Our second meeting was, in the words of Lloyd G. “real”. We were missing a member, and another was tardy, and all was duly noted.
To business: Andrew P has been working through Tolkien’s “The Lord of the Rings” Trilogy. We noted the immense sub structure of myth Tolkien invented as a context for the trilogy. Andrew will have more to say next meeting regarding the books…..
I presented one of my favourites, a book, nay, more of a mediation on fishing and what it means to be human. Its called “A River Never Sleeps” by Roderick Haig Brown. Brown was British Columbia’s top writer, in my opinion. This book is fashioned more as a memoir and mediation than a how to. He chronicles the fishing year giving anecdotes and opinions month by month. A highlight for me is his rendition of his ‘apprenticeship’ with his relative, a man named Greenhill. Haig-Brown had lost his father in the first world war and that British culture valued outdoorsmanship so much they commissioned this Greenhill to instruct him in rod and gun. The strictness of the tutelage, and the intimacy of the relationship, are worth reflecting on. Our contemporary culture sees teaching mostly as the imparting of information, and perhaps some skill. This example of learning almost has a discipleship overtone to it, as Haig Brown learns from a master. A quote: “I still don’t know why I fish or why other men fish, except that we like it and it makes us think and feel. But i do know that if it were not for the strong, quick life of rivers, for their sparkle in the sunshine, for the cold grayness of them under rain and the feel of them about my legs as I set my feet hard down on rocks or sand or gravel, I should fish less often.”
Lloyd G. sobered up our evening with “The Reason For God” by Tim Keller. It is a book which tackles many of the questions moderns ask of the Christian Faith, such as why a good and loving God condemns sinners to eternal damnation. Good question. The nature of hell is a frightening topic. Lloyd related how Keller’s view is somewhat different with what he grew up with and how he was working through his thoughts on the matter. Essentially Keller views hell as the state of being you die in if you reject Christ. Keller points out that sinners stay rebellious against God and there is no reason to think anything would change after physical death.

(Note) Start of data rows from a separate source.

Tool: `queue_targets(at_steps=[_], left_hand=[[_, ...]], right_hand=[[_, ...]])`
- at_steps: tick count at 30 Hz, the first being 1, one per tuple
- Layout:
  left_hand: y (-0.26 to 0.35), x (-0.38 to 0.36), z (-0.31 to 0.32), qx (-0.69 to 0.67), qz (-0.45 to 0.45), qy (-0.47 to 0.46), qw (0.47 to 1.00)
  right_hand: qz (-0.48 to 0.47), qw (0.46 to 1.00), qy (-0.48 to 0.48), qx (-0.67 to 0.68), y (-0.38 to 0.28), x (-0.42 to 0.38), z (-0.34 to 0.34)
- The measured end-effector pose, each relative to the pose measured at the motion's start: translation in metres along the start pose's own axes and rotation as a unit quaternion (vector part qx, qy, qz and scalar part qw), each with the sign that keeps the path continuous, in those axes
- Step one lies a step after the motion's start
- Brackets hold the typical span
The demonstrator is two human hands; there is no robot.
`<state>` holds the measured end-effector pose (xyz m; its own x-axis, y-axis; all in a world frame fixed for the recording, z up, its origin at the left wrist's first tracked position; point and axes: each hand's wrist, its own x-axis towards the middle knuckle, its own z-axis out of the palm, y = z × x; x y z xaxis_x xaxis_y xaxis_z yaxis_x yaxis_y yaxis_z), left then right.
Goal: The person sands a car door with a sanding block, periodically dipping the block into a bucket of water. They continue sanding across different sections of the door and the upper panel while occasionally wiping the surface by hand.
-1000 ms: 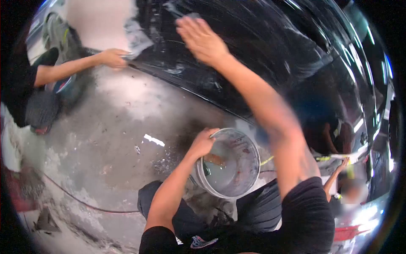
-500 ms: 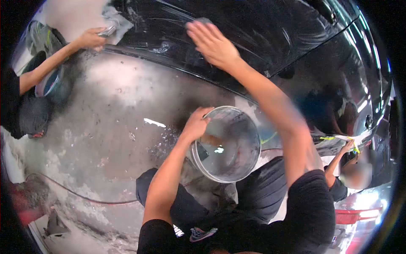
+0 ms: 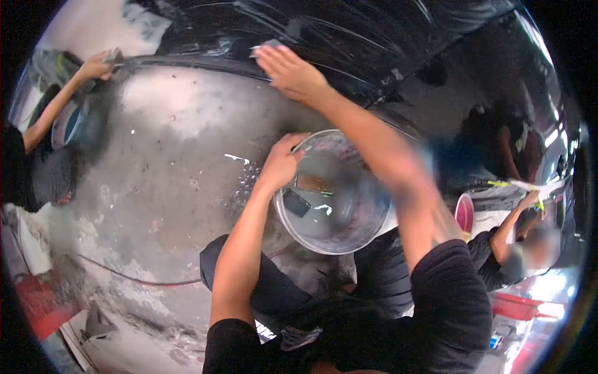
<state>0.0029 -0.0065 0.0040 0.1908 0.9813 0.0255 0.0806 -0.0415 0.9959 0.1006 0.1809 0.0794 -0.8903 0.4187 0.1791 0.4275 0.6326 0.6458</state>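
My left hand (image 3: pixel 283 163) is closed over the left rim of a round bucket (image 3: pixel 314 244), which stands between my knees. Water shows inside it, with a dark rectangular pad (image 3: pixel 296 203) and a brown rectangular piece (image 3: pixel 313 183) at its left side. My right hand (image 3: pixel 293 75) lies on the lower part of a wet black car panel (image 3: pixel 349 43), fingers extended together over a small dark grey pad (image 3: pixel 272 44). Only the pad's edge shows beyond my fingertips; the rest is hidden. Pale streaks cover the panel around it.
At left, a co-worker's hand (image 3: pixel 96 67) holds a grey block at the panel's lower edge, near another bucket (image 3: pixel 67 124). To the right, another person's hand (image 3: pixel 529 199) is by yellow tape, near a pink bucket (image 3: pixel 465 215). A hose (image 3: pixel 137 280) crosses the wet floor.
My right hand has moved left and slightly down along the panel with the pad. My left hand stays on the bucket rim. The co-worker's hand at left has shifted left and down.
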Motion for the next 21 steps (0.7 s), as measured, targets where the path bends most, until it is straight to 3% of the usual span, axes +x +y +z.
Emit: queue_targets(at_steps=[2, 4, 6, 9, 12, 18, 21], left_hand=[[0.002, -0.001, 0.001, 0.005, -0.010, -0.009, 1.000], [0.002, 0.000, 0.004, 0.003, -0.016, 0.000, 1.000], [0.003, 0.003, 0.002, 0.000, -0.024, 0.000, 1.000], [0.007, 0.005, 0.006, -0.014, -0.044, 0.003, 0.999], [0.009, 0.002, 0.003, -0.025, -0.051, -0.005, 0.998], [0.005, 0.004, 0.004, -0.012, -0.048, 0.002, 0.999], [0.002, 0.006, 0.004, 0.015, -0.035, -0.009, 0.999]], right_hand=[[0.013, 0.999, 0.020, 0.027, 0.003, -0.021, 0.005], [0.028, 0.999, 0.014, 0.042, 0.018, -0.103, 0.012], [0.069, 0.992, -0.101, 0.026, 0.029, -0.184, 0.005], [0.077, 0.995, -0.052, 0.039, 0.032, -0.183, 0.013], [0.124, 0.992, 0.031, -0.002, 0.030, -0.107, -0.002], [0.200, 0.979, -0.015, 0.044, 0.021, -0.174, 0.014], [0.185, 0.981, 0.048, 0.020, 0.043, -0.157, 0.010]])
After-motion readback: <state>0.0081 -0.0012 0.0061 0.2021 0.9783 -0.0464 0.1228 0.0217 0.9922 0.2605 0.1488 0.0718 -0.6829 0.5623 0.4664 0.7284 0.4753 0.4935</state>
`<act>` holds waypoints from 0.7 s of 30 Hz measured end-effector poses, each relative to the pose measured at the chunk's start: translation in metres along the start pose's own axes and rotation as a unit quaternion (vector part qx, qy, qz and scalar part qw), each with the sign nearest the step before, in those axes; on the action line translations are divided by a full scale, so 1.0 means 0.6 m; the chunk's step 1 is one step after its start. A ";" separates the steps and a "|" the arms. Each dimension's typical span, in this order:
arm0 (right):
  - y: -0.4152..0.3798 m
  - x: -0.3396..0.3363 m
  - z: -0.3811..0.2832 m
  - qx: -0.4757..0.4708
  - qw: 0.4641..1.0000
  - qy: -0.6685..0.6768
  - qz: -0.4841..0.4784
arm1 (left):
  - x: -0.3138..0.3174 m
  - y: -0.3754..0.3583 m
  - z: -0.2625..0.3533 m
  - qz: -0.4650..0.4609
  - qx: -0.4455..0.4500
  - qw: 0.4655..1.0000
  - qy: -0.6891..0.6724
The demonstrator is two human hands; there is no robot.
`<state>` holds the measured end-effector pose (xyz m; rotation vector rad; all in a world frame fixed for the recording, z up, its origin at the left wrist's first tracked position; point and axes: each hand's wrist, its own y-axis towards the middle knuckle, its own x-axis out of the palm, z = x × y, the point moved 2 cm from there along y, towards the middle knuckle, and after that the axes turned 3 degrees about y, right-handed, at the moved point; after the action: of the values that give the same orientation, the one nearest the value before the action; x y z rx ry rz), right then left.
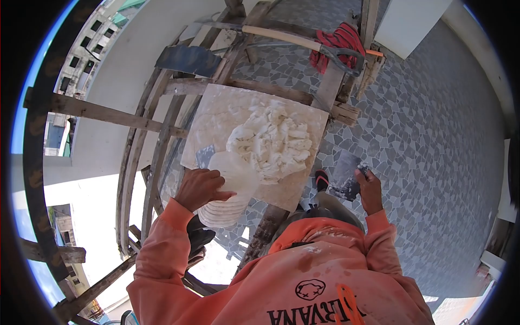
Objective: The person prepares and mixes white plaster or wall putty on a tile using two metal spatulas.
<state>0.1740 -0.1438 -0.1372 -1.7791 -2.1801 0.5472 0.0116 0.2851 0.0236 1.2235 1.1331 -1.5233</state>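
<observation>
My left hand (pixel 201 187) is closed at the edge of a whitish, rounded plastic piece (pixel 235 170) with a ribbed lower end. That piece overlaps the near left part of a beige board (pixel 208 116). A heap of thick white putty (pixel 273 142) lies on the board, beyond and to the right of my left hand. Next to the plastic piece a small grey blade (pixel 205 156) shows on the board. On the right, off the board's edge, my right hand (pixel 370 193) grips a flat grey scraper (pixel 344 176) smeared with white.
Wooden scaffold beams (pixel 157 179) stand around the board on the left and far side. At the back lie a long-handled shovel (pixel 287 37), a red striped cloth (pixel 338 46) and a dark sheet (pixel 188 60). Stone-patterned floor (pixel 417 162) spreads to the right.
</observation>
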 end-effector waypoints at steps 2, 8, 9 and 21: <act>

He uses the parable of the rich man and Lazarus to show that the rich man wants relief from the suffering in hell, but does not want to himself repent and worship God instead of self. Keller says that in hell God removes all his goodness from us and leaves us to our sinful selves. An existence without God’s grace in creation, his grace in fellowship with other humans, and with only our lusts and sins to keep us company would be truly horrible. We concluded that Keller’s view is an important nuance, seeing as how God gives us over to our sins. But we also noted that Jesus says to fear him who destroys both body and soul in hell. Whatever combination of selfish isolation and burning punishment hell ends up being, the fact that it is terrible should motivate us to speak truth to our neighbours so that some might be saved.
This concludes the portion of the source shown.